Pneumococcal meningitis
Pneumococcal meningitis

Pneumococcal Meningitis?  Not contagious from UV kids, but still both deadly and preventable (one can say the same thing about car accidents and using the proper child safety equipment).

So, I have my beautiful smiling 2 month old who is still too young for most of these vaccines.  My older child has UV child over to play.  I don’t know the child is unvaccinated, the child doesn’t know s/he is infected and contagious.  The kids play merrily, at one point picking up a toy from baby’s playmat, and then sneezing on it as they walk by, forgetting (as kids often do) to cover their nose.

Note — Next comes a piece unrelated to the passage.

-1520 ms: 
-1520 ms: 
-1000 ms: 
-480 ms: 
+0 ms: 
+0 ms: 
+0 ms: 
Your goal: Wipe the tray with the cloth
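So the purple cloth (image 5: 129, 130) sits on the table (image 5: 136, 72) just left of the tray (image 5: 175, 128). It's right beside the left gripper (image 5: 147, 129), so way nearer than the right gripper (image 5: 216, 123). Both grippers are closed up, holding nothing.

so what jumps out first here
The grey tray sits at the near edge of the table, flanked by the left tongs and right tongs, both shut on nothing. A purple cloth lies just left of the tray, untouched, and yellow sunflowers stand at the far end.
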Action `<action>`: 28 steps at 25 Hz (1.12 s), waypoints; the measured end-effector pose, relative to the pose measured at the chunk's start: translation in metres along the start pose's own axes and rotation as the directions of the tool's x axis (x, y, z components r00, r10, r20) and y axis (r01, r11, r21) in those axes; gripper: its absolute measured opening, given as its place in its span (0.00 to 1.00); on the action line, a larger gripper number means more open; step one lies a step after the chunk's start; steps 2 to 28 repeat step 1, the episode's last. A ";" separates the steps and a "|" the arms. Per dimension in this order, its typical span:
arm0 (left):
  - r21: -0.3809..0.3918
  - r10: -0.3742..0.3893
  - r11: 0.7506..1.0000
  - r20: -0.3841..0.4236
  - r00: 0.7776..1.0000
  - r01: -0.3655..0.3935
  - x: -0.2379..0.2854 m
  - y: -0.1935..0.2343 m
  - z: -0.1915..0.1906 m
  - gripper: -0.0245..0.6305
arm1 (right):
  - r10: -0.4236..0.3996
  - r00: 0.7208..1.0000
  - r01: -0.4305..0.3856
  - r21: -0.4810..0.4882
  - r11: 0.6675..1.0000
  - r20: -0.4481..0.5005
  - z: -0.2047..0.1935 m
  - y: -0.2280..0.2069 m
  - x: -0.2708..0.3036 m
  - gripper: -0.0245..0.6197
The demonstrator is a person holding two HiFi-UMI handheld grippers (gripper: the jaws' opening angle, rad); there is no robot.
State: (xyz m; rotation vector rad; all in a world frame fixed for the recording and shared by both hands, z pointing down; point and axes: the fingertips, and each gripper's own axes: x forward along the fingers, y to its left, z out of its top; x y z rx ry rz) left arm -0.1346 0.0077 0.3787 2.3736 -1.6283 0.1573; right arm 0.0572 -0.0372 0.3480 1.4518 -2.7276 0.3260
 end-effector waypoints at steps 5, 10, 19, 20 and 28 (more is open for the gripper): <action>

I lay my beautiful, precious, perfect daughter on her playmat that she loves.  My daughter who I have Sacrificed for, Worked for, gone through Pain for and Feared for, and whom I love more than all of this.  And now, in this hypothetical but all too possible situation, my beautiful smiling daughter has become infected because anti-vaxxer parent only cares about her kids, not mine.
My precious daughter is screaming in unreleavable nerve pain and can’t understand why Mommy can’t make it better, because anti-vaxxer doesn’t care about my child, its not her problem.
My child id dying because Anti-vaxxer doesn’t care.
My beautiful infant is dead, and what else is there that matters?

.
….
…..
…….

Fortunately that has not yet happened, my daughter appears to be healthy, and smiling.  But I know Fear.  It is real, and it is valid.

No, your unvaccinated kids are not a threat to my vaccinated kids.  That is not the issue.